■ Problem statement ■
Where in the data does the word "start" appear? Find those lines and copy them.

****************

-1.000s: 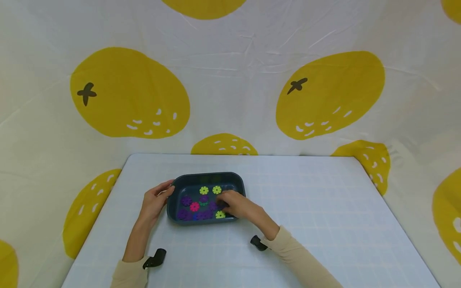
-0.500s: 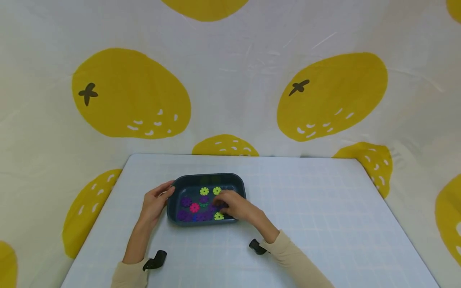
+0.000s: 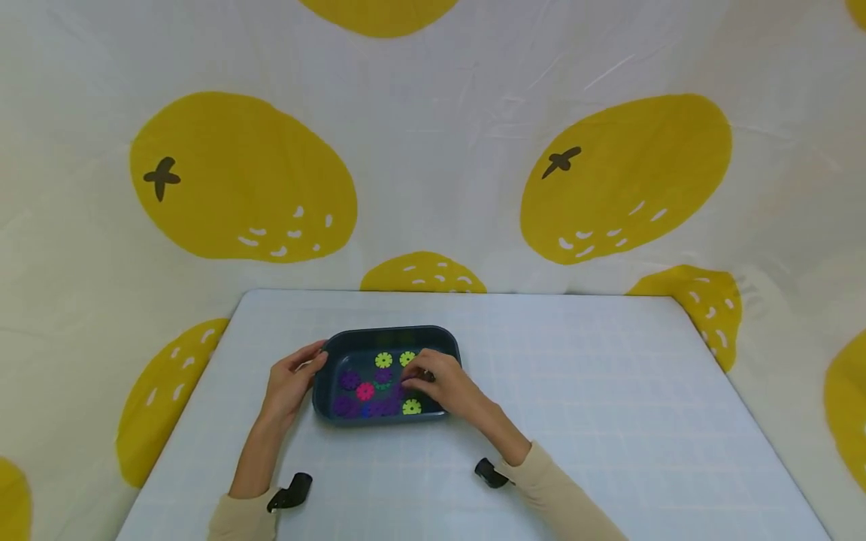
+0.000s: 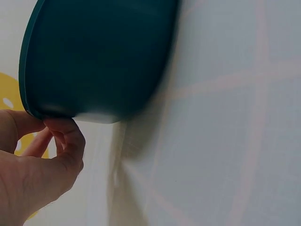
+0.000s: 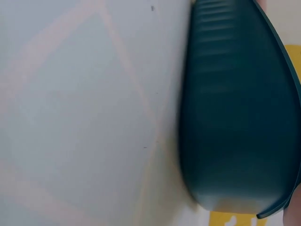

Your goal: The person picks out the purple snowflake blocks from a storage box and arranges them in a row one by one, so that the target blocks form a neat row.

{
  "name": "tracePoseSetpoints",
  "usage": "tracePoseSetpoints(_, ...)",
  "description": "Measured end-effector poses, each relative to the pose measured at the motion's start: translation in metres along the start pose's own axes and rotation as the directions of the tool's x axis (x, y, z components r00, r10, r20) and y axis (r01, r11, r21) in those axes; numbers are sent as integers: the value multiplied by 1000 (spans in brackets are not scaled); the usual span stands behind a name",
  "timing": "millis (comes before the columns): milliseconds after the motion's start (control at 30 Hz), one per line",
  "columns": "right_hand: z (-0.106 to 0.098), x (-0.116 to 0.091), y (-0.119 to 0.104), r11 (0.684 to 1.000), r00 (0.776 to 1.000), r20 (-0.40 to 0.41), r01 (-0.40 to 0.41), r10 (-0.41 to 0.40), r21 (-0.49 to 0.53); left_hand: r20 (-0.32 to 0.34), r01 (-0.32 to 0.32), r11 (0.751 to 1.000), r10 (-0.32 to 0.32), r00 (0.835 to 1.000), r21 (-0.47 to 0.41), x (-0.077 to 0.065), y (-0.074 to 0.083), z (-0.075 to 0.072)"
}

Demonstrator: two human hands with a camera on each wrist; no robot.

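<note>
A dark teal plastic tray [image 3: 389,421] with low walls sits on the table and holds several notched, flower-shaped plastic discs. At its left end my left hand [image 3: 287,383] grips the rim between thumb and fingers; the left wrist view shows this pinch at the tray's corner. My right hand [image 3: 443,383] reaches over the right side, thumb and forefinger pinching a purple disc, mostly hidden by the fingers. Among the others are a pink disc [image 3: 365,391], a lime disc [image 3: 411,406] just below the right fingers, another lime disc [image 3: 383,360], and a purple disc [image 3: 349,380].
The tray stands on a pale checked tabletop [image 3: 575,391], left of the middle. Behind it hangs a white cloth [image 3: 433,173] printed with big yellow fruit. Black wrist cameras [image 3: 291,492] sit below both forearms. In the right wrist view the tray's outer wall [image 5: 240,117] fills the right half.
My right hand's fingers have lifted slightly and drawn together around a purple disc. The lime disc below them shows more fully. My left hand and the tray stay put.
</note>
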State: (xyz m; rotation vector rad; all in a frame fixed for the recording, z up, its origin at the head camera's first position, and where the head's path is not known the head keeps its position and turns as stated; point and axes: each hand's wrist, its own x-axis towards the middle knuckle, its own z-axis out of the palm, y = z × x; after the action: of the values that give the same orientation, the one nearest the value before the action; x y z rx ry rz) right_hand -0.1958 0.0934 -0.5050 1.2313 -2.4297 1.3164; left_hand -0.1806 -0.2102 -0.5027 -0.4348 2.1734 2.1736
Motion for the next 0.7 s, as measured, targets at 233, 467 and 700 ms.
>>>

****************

■ Result of this task ■
  "description": "Measured end-effector poses, each relative to the pose measured at the motion's start: translation in metres along the start pose's own axes and rotation as the directions of the tool's x axis (x, y, z components r00, r10, r20) and y axis (r01, r11, r21) in those axes; numbers are sent as integers: the value multiplied by 1000 (spans in brackets are not scaled); the usual span stands behind a name",
  "timing": "millis (comes before the columns): milliseconds after the motion's start (control at 30 Hz), one per line",

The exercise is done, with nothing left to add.